Copy out all lines of the listing below that hold "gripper".
BEGIN
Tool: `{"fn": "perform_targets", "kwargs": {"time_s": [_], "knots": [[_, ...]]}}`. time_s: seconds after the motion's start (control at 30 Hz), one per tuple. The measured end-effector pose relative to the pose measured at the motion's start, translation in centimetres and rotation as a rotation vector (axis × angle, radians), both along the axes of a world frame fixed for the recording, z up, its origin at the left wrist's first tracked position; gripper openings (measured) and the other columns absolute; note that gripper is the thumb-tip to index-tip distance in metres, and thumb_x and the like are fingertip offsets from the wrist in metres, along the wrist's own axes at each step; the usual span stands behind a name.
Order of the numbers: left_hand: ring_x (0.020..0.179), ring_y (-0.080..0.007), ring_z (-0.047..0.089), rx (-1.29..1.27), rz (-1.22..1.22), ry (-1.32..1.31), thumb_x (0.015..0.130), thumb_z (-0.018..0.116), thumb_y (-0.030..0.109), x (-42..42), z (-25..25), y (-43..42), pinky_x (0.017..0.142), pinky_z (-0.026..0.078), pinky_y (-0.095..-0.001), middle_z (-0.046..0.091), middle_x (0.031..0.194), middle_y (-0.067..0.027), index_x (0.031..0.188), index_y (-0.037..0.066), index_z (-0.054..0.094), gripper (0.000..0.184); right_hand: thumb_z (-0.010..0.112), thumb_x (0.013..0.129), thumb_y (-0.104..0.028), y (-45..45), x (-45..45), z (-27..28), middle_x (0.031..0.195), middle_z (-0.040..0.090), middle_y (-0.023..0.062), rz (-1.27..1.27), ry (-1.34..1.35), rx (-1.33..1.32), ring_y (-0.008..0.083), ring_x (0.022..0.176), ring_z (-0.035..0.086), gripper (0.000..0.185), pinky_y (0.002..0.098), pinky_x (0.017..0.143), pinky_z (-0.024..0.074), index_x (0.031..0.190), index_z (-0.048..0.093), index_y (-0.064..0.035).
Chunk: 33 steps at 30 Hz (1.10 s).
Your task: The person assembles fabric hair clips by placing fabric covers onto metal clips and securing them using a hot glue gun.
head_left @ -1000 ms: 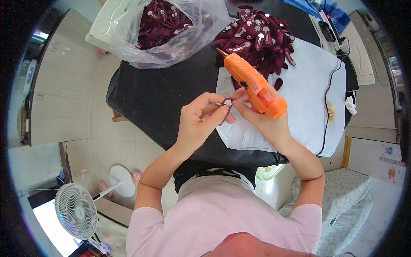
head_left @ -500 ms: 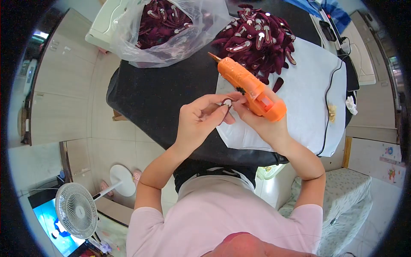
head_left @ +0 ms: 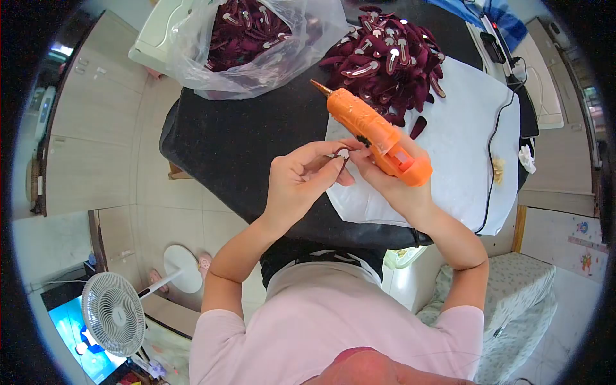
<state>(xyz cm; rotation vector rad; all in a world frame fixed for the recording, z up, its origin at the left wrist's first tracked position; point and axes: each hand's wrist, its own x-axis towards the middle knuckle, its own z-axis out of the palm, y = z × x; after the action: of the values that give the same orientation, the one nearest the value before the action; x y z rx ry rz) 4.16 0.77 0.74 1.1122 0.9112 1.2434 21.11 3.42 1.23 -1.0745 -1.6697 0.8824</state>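
Observation:
My left hand [head_left: 298, 179] pinches a small dark red hair clip [head_left: 342, 154] with a silvery metal part, above the table's front half. An orange glue gun [head_left: 372, 128] rests in my right hand [head_left: 398, 186], its metal nozzle pointing up and to the left, away from the clip. The fingertips of my right hand meet the clip's near right side, so both hands are close together. Beyond the glue gun lies a heap of dark red hair clips [head_left: 391, 58], and one loose dark red piece [head_left: 418, 127] sits at its lower edge.
A clear plastic bag [head_left: 256, 77] of similar clips stands at the back left. White paper [head_left: 475, 154] covers the right part of the black table [head_left: 237, 141]. A black cord [head_left: 493, 147] crosses the paper. A white fan [head_left: 115, 314] stands on the floor at left.
Almost nothing differs. The glue gun has tilted very slightly, its rear end a little lower; both hands keep their hold on the clip.

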Motion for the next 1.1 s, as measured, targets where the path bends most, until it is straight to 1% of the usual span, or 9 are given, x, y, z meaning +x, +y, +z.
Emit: {"fn": "perform_targets", "kwargs": {"time_s": [0.13, 0.23, 0.33, 0.53, 0.63, 0.73, 0.93, 1.03, 1.1], "knots": [[0.072, -0.0145, 0.066, -0.018, -0.017, -0.002, 0.09, 0.055, 0.002, -0.25, 0.02, 0.05, 0.059, 0.045, -0.0201, 0.068, 0.091, -0.0096, 0.109, -0.004, 0.061, 0.021, 0.073, 0.076, -0.009, 0.07, -0.03, -0.27, 0.071, 0.063, 0.0064, -0.001, 0.018, 0.031, 0.0194, 0.06, 0.064, 0.021, 0.028, 0.055, 0.0488, 0.089, 0.057, -0.0076], [0.072, -0.0146, 0.066, -0.005, -0.009, -0.029, 0.09, 0.055, 0.002, -0.11, 0.11, 0.08, 0.059, 0.046, -0.0204, 0.068, 0.089, -0.0093, 0.109, -0.004, 0.061, 0.021, 0.073, 0.075, -0.008, -0.02, -0.3, 0.21, 0.07, 0.062, 0.0066, 0.009, 0.059, -0.016, 0.0216, 0.059, 0.063, 0.021, 0.0283, 0.054, 0.0486, 0.089, 0.057, -0.0076], [0.071, -0.0147, 0.066, -0.021, -0.005, -0.037, 0.089, 0.056, 0.002, -0.12, -0.07, 0.05, 0.059, 0.046, -0.0205, 0.068, 0.088, -0.0092, 0.108, -0.003, 0.062, 0.021, 0.073, 0.075, -0.008, 0.07, -0.1, -0.06, 0.069, 0.061, 0.0067, -0.008, -0.039, 0.022, 0.0213, 0.059, 0.063, 0.021, 0.0287, 0.054, 0.0486, 0.09, 0.057, -0.0075], [0.07, -0.0154, 0.067, -0.09, -0.012, -0.061, 0.088, 0.057, 0.001, -0.29, -0.04, 0.07, 0.058, 0.048, -0.0211, 0.068, 0.086, -0.0093, 0.107, -0.004, 0.062, 0.02, 0.073, 0.075, -0.008, 0.09, 0.13, 0.12, 0.068, 0.061, 0.0067, 0.014, -0.078, 0.117, 0.0218, 0.057, 0.063, 0.022, 0.0295, 0.052, 0.0484, 0.09, 0.057, -0.0074], [0.069, -0.016, 0.067, -0.097, -0.016, -0.084, 0.088, 0.057, 0.001, -0.26, -0.08, 0.07, 0.059, 0.049, -0.0221, 0.068, 0.085, -0.0099, 0.106, -0.004, 0.063, 0.02, 0.073, 0.075, -0.008, 0.1, 0.04, 0.13, 0.069, 0.061, 0.0065, -0.002, -0.079, 0.096, 0.0222, 0.058, 0.064, 0.021, 0.0291, 0.053, 0.0488, 0.09, 0.057, -0.0077], [0.068, -0.0167, 0.066, -0.105, -0.009, -0.126, 0.088, 0.057, 0.002, -0.3, -0.19, 0.16, 0.059, 0.051, -0.0234, 0.068, 0.083, -0.0107, 0.106, -0.004, 0.063, 0.02, 0.073, 0.075, -0.008, 0.16, -0.09, 0.13, 0.07, 0.062, 0.007, 0.02, 0.006, -0.022, 0.023, 0.059, 0.064, 0.022, 0.0286, 0.054, 0.0491, 0.09, 0.057, -0.0076], [0.066, -0.017, 0.066, -0.155, -0.032, -0.118, 0.087, 0.057, 0.003, -0.44, 0.16, 0.24, 0.059, 0.051, -0.0237, 0.067, 0.079, -0.0112, 0.106, -0.005, 0.063, 0.021, 0.074, 0.075, -0.01, 0.36, 0.0, -0.05, 0.072, 0.063, 0.0078, 0.007, -0.089, 0.127, 0.0233, 0.06, 0.065, 0.022, 0.0289, 0.054, 0.0492, 0.09, 0.057, -0.0079], [0.065, -0.0168, 0.066, -0.161, -0.035, -0.115, 0.087, 0.057, 0.003, -0.42, 0.17, 0.23, 0.059, 0.051, -0.0228, 0.067, 0.078, -0.011, 0.105, -0.005, 0.063, 0.021, 0.073, 0.076, -0.01, 0.45, 0.19, 0.1, 0.072, 0.063, 0.0078, 0.023, -0.087, 0.087, 0.0231, 0.06, 0.064, 0.021, 0.029, 0.054, 0.0492, 0.09, 0.057, -0.0079], [0.064, -0.0165, 0.066, -0.163, -0.045, -0.113, 0.087, 0.057, 0.003, -0.59, 0.12, 0.32, 0.057, 0.05, -0.0219, 0.067, 0.077, -0.0108, 0.105, -0.005, 0.063, 0.021, 0.072, 0.077, -0.009, 0.33, 0.1, 0.17, 0.073, 0.064, 0.0075, 0.012, -0.07, 0.022, 0.0208, 0.062, 0.065, 0.02, 0.0284, 0.056, 0.0494, 0.09, 0.057, -0.0074]]}}
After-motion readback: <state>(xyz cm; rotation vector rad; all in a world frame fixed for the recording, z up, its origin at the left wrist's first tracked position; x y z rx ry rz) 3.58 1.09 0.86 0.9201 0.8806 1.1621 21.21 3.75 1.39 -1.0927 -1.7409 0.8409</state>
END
**RESPONSE TO THIS EXERCISE:**
Tool: `{"fn": "perform_targets", "kwargs": {"time_s": [_], "knots": [[_, ...]]}}`. time_s: seconds after the motion's start (control at 30 Hz), one per tuple. The measured end-effector pose relative to the pose measured at the motion's start, translation in centimetres and rotation as a rotation vector (axis × angle, radians), both along the axes of a world frame fixed for the recording, z up, its origin at the left wrist's first tracked position; gripper openings (measured) and the other columns absolute; note that gripper is the thumb-tip to index-tip distance in metres, and thumb_x and the like are fingertip offsets from the wrist in metres, along the wrist's own axes at each step; the usual span stands behind a name.
Order of the numbers: left_hand: ring_x (0.020..0.179), ring_y (-0.080..0.007), ring_z (-0.047..0.089), rx (-1.29..1.27), rz (-1.22..1.22), ry (-1.32..1.31), thumb_x (0.015..0.130), thumb_z (-0.018..0.116), thumb_y (-0.030..0.109), x (-42..42), z (-25..25), y (-43..42), pinky_x (0.017..0.142), pinky_z (-0.026..0.078), pinky_y (-0.095..-0.001), middle_z (-0.046..0.091), middle_x (0.031..0.194), middle_y (-0.067..0.027), index_x (0.031..0.188), index_y (-0.037..0.066), index_z (-0.054..0.094), gripper (0.000..0.184); right_hand: thumb_z (-0.010..0.112), thumb_x (0.013..0.129), thumb_y (-0.104..0.028), y (-45..45), x (-45..45), z (-27..28), middle_x (0.031..0.195), middle_z (-0.040..0.090), middle_y (-0.023..0.062), rz (-1.27..1.27), ry (-1.34..1.35), rx (-1.33..1.32), ring_y (-0.008..0.083), ring_x (0.022..0.176), ring_z (-0.035..0.086), gripper (0.000..0.185), pinky_y (0.002..0.098), pinky_x (0.017..0.143), pinky_z (-0.024..0.074), index_x (0.031..0.190), index_z (-0.048..0.093), index_y (-0.064..0.035).

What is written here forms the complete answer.